= Reverse roll coating =

Reverse roll coating is a roll-to-roll coating method for wet coatings. It is distinguished from other roll coating methods by having two reverse-running nips. The metering roll and the applicator roll contra-rotate, with an accurate gap between them.

The surface of the applicator roll is loaded with an excess of coating prior to the metering nip, so its surface emerges from the metering nip with a precise thickness of coating equal to the gap. At the application nip, the applicator roll transfers all of this coating to the substrate, by running in the opposite direction to the movement of the substrate, wiping the coating onto the substrate.

==Machines==
Reverse roll coating machines demand high specifications in their construction, e.g. for the machining and bearings of the rollers and for highly uniform speed control.
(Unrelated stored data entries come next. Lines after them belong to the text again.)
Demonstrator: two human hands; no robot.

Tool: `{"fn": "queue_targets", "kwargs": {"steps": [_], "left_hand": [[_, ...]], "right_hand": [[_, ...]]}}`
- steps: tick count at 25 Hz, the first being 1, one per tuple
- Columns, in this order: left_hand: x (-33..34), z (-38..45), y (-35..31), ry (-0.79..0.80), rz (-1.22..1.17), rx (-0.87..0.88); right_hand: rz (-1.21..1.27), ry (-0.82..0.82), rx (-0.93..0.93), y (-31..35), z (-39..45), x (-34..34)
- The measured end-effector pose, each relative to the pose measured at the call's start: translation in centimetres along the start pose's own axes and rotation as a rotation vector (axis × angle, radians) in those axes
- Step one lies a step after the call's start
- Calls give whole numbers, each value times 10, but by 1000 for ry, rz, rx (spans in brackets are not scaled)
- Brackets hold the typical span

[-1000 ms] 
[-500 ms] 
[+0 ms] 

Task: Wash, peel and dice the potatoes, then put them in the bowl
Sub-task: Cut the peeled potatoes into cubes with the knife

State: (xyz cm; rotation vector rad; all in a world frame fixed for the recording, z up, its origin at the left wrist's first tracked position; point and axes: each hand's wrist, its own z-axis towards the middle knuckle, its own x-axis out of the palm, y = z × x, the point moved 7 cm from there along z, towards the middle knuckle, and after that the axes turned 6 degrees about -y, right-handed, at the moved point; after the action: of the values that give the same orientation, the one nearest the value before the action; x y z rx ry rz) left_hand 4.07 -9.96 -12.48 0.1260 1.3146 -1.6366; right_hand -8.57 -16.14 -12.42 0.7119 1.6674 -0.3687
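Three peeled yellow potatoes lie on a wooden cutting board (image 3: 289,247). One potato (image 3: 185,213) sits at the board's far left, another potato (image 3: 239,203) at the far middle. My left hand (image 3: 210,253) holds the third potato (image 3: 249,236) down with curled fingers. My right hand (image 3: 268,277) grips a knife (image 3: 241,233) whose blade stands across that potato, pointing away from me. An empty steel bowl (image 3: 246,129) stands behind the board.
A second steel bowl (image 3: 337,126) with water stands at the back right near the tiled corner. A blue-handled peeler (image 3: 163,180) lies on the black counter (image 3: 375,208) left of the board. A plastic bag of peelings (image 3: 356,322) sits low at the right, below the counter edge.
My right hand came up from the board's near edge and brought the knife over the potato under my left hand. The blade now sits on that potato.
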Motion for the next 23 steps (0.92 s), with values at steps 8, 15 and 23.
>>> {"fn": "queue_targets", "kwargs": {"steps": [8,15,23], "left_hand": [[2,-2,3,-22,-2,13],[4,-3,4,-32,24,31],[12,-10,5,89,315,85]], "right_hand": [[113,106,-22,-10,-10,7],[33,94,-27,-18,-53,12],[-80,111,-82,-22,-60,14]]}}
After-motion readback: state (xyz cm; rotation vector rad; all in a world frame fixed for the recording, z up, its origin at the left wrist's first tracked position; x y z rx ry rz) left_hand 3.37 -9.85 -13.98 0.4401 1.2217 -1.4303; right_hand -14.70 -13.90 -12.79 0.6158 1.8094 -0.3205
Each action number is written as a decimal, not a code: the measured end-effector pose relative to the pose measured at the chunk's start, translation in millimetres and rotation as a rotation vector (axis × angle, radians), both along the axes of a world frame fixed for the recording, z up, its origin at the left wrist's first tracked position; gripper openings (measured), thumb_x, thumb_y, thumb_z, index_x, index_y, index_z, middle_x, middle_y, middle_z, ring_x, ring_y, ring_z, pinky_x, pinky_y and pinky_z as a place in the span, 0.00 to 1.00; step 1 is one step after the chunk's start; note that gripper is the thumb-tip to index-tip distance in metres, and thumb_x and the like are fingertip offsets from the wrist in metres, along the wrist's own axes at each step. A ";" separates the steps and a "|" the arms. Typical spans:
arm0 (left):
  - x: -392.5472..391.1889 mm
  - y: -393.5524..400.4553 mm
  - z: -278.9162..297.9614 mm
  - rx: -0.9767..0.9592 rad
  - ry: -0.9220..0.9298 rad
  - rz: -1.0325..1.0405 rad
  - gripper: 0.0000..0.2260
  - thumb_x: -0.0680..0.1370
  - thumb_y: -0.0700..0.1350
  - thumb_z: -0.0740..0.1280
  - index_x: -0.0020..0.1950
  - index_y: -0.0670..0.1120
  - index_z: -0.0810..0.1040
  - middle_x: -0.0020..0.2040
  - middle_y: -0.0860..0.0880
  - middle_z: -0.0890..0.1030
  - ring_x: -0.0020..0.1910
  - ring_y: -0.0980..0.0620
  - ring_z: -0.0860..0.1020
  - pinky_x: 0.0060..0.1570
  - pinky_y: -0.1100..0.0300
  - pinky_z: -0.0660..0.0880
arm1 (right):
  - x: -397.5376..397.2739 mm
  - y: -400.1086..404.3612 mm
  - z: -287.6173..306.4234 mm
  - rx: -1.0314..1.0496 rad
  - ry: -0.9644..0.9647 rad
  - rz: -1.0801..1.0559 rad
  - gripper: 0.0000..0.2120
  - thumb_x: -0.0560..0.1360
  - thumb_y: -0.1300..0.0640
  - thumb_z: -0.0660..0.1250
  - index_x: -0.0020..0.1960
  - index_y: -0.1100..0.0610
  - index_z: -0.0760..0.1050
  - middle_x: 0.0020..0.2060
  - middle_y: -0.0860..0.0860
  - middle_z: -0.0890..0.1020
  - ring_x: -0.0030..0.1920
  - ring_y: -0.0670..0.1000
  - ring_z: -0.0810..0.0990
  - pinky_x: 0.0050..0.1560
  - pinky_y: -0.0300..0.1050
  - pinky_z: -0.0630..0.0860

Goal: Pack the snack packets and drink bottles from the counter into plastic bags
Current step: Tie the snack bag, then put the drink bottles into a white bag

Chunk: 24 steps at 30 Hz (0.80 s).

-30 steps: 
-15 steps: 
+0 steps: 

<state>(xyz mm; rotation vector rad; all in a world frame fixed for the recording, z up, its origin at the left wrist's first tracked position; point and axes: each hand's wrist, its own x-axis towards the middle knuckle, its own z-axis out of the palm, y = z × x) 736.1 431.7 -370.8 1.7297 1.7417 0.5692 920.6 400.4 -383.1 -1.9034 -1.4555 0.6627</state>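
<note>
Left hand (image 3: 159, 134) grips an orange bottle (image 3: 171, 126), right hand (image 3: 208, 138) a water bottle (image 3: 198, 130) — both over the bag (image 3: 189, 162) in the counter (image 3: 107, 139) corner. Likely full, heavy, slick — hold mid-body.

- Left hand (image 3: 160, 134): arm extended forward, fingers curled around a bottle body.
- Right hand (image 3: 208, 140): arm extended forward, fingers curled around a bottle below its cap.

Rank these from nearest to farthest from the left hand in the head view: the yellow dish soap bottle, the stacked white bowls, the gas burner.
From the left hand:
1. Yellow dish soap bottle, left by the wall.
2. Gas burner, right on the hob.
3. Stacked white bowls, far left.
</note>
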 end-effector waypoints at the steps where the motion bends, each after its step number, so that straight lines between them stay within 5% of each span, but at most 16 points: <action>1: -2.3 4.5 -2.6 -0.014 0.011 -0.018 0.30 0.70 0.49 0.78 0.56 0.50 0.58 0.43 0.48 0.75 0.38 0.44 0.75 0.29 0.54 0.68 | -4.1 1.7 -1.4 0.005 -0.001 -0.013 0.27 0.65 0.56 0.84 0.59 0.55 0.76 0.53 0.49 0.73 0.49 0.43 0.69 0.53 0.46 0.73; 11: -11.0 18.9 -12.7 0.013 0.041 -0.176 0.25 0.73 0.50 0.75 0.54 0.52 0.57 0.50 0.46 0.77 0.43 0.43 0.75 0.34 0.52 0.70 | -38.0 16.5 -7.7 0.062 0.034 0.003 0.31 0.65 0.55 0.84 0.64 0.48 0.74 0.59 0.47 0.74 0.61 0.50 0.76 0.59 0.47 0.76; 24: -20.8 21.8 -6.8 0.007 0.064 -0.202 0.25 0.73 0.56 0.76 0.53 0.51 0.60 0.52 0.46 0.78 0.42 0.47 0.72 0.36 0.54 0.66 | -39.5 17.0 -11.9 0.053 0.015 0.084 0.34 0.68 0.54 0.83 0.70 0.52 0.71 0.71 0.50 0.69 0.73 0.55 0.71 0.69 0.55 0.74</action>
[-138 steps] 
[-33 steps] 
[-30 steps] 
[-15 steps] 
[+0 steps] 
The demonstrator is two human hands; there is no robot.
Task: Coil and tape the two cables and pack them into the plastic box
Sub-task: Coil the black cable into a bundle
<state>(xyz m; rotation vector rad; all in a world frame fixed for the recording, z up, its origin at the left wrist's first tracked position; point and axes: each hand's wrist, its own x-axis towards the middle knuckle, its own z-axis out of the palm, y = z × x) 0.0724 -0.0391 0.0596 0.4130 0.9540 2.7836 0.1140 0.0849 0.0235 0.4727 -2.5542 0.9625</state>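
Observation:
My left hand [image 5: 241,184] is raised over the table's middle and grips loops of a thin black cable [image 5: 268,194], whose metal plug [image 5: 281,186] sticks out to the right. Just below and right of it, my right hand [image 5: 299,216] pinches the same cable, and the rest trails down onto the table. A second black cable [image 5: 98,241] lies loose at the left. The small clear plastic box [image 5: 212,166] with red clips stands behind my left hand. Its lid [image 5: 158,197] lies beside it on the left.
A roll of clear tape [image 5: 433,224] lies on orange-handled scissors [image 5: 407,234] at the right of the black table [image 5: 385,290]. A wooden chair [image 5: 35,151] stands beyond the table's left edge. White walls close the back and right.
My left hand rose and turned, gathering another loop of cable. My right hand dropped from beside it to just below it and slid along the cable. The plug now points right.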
This makes them relatively expensive compared to other coating technologies. Unlike many other coating methods, they can however handle coatings with a very wide range of viscosities, from 1 to more than 50000 mPas, and are capable of producing extremely polished finishes on the coatings they apply. They have been produced in a variety of 3-roll and 4-roll configurations.

==Products==
Products that have been manufactured on reverse roll coating machines include magnetic tapes; coated papers; and pressure sensitive tapes. The rise of slot-die coating has tended to eclipse reverse roll coaters as in most if not all cases, the same products can be made on cheaper machinery.